AIM OF THE TASK:
Each word in the data below should be copied exactly; the images should not.

DATASET CONTENT:
....................
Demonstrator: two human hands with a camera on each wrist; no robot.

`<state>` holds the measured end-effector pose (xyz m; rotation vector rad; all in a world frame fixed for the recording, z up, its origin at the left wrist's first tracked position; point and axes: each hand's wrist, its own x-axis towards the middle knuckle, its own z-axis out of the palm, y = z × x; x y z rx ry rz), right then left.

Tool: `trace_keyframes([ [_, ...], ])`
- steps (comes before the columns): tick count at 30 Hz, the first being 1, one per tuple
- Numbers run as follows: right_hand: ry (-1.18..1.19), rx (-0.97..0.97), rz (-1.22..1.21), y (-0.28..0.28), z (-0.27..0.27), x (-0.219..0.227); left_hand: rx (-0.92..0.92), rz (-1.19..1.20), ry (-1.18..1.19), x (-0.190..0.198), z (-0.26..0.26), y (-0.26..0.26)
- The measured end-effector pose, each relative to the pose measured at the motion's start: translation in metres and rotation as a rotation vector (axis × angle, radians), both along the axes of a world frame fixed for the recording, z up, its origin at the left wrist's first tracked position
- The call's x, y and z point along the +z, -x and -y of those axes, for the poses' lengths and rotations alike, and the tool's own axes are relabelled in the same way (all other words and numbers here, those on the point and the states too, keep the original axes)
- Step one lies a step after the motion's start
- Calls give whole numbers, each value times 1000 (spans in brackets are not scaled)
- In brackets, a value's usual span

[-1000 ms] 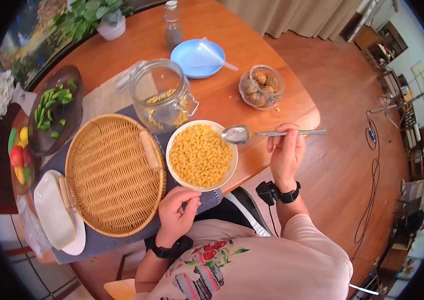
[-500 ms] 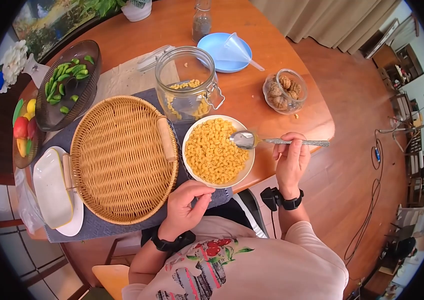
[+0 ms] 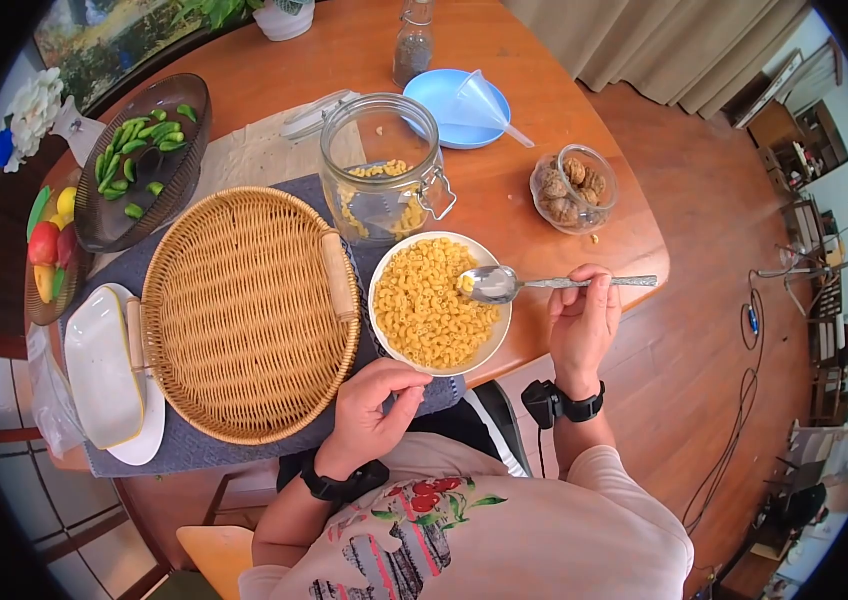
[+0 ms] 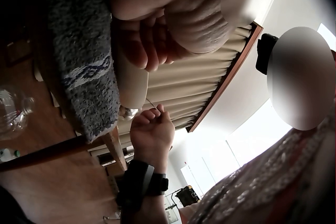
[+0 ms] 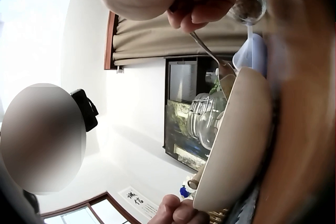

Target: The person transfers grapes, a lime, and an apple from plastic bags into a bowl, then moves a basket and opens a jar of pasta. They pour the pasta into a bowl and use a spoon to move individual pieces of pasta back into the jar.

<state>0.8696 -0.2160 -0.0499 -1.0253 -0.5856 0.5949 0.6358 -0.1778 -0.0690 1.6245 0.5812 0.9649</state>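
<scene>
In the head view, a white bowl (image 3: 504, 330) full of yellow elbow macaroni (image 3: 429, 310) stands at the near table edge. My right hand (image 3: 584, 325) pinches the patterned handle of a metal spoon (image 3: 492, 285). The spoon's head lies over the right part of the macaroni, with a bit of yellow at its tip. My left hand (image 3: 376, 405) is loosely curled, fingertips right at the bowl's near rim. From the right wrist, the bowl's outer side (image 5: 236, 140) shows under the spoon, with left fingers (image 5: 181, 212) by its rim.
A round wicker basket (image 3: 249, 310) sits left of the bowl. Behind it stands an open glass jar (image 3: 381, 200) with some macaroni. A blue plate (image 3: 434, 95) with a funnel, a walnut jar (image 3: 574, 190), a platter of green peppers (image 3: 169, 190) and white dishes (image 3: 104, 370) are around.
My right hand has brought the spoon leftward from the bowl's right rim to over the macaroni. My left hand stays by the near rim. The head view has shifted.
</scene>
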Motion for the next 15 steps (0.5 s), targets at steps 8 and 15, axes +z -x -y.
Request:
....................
RESPONSE BOX:
Demonstrator: two human hands with a camera on each wrist; no robot.

`<state>` holds the measured end-effector pose (xyz m; rotation vector rad; all in a world frame fixed for the recording, z up, its origin at the left wrist's first tracked position; point and axes: each hand's wrist, its own x-axis towards the middle knuckle, its own z-axis out of the palm, y = z × x; x y z rx ry rz), right then left.

Tool: `trace_keyframes([ [_, ...], ])`
- steps (comes before the columns): tick count at 30 Hz, the first being 1, one per tuple
- Numbers run as follows: right_hand: ry (-1.18..1.19), rx (-0.97..0.97), rz (-1.22..1.21), y (-0.28..0.28), z (-0.27..0.27), x (-0.219..0.227); left_hand: rx (-0.92..0.92), rz (-1.19..1.20), ry (-1.18..1.19), x (-0.190..0.198), z (-0.26..0.26), y (-0.26..0.26)
- The measured end-effector pose, each relative to the pose measured at the motion's start: translation in metres and rotation as a rotation vector (axis × angle, radians), both along the axes of a world frame fixed for the recording, z up, its origin at the left wrist's first tracked position
- The call's x, y and z point along the +z, -x and -y of those axes, for the poses' lengths and rotations alike, and the tool's own axes are relabelled in the same way (all other words and numbers here, those on the point and the states too, keep the original axes)
- Step one lies a step after the motion's start
- Calls give whole numbers, each value times 1000 (spans in brackets are not scaled)
- In brackets, a value's usual span

[-1000 ms] 
[-500 ms] 
[+0 ms] 
[+0 ms] 
[+0 ms] 

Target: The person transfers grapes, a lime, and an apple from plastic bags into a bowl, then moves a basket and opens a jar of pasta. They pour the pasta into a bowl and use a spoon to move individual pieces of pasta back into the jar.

<state>0.8696 -0.2160 -0.0499 -1.0253 -0.5856 0.5949 0.6358 -0.1778 -0.0690 1.6245 0.5812 0.9649</state>
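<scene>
In the head view, a white bowl (image 3: 504, 330) full of yellow elbow macaroni (image 3: 429, 310) stands at the near table edge. My right hand (image 3: 584, 325) pinches the patterned handle of a metal spoon (image 3: 492, 285). The spoon's head lies over the right part of the macaroni, with a bit of yellow at its tip. My left hand (image 3: 376, 405) is loosely curled, fingertips right at the bowl's near rim. From the right wrist, the bowl's outer side (image 5: 236, 140) shows under the spoon, with left fingers (image 5: 181, 212) by its rim.
A round wicker basket (image 3: 249, 310) sits left of the bowl. Behind it stands an open glass jar (image 3: 381, 200) with some macaroni. A blue plate (image 3: 434, 95) with a funnel, a walnut jar (image 3: 574, 190), a platter of green peppers (image 3: 169, 190) and white dishes (image 3: 104, 370) are around.
My right hand has brought the spoon leftward from the bowl's right rim to over the macaroni. My left hand stays by the near rim. The head view has shifted.
</scene>
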Motion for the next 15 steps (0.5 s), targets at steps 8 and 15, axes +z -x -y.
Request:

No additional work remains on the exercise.